Sé mi amor, que debo superar todos los momentos de flaqueza que me asedian, si quiero salir bien librado de esta batalla, la más cruel, que mantengo conmigo mismo.



Para lograrlo, me aferro a tu amor, igual que el musgo se agarra a la torre de la iglesia.



Es una lucha diaria, de la que no voy a salir vencido, se pongan como se pongan estos cabrones yanquis porque entonces, Prisca, seria el inicio de la cuesta abajo. Una caída libre, hacia el vacío sin fondo del suicidio.



Desconozco cuando me permitirán escribiros nuevamente.
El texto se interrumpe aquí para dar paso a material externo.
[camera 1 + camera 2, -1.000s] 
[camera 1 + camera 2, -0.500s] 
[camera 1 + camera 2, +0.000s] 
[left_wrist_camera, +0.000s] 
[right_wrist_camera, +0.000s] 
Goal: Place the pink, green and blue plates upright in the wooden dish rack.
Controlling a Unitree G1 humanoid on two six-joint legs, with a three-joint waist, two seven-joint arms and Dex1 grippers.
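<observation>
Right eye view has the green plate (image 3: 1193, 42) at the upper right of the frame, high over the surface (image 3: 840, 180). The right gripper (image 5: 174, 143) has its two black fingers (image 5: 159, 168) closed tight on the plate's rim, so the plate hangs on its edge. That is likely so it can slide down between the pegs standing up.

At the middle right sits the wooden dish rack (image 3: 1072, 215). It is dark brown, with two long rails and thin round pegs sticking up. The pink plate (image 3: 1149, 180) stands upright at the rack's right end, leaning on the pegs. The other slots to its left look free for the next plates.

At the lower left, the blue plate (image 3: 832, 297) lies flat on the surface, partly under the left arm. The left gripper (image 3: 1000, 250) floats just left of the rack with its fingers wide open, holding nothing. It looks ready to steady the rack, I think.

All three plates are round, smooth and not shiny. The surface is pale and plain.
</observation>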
El nuevo amo ( y eso que terminan de matarse en una guerra civil por abolir la esclavitud) no solo es dueño de nuestras vidas, es también el señor feudal que gobierna a su capricho nuestra actividad diaria. El será, dios me coja confesado, quien juzgue mi buen comportamiento. Tiene bemoles la cosa.



Buen comportamiento, cariño, significa aceptar servilmente sus ordenes. No protestar por la comida que da nauseas. Ni por las malas condiciones higiénicas que se ceban en todos los prisioneros y están matando a los mas débiles. Obedecer ciegamente sus ordenanzas. Sonreír cuando te mira de frente un desgraciado blanco o negro. Aceptar cualquier trabajo por inútil que sea. Y no ofrecer ninguna resistencia mental o física.



Es decir, un esclavo sin voluntad.



Un hombre, vaciado de su tuétano.



Un pelele sin alma.



Lo triste es que los torturadores aparezcan como campeones de la paz, que estos cabrones que pisotean con sus botas cualquier derecho que caiga bajo sus pies, se llamen defensores de la libertad. Lo degradante es que se halaguen como abanderados en la lucha contra el imperialismo, cuando ejercen como los mayores imperialistas que ha parido madre.



No te preocupes, cariño por la censura porque no saben leer español.



Te quiero Prisca, solo el destino que a veces es caprichoso y cruel ha podido separarnos temporalmente, pero con la fuerza de tu corazón, con la fuerza de tu amor que me llega envuelto en el viento del Atlántico lo superaremos.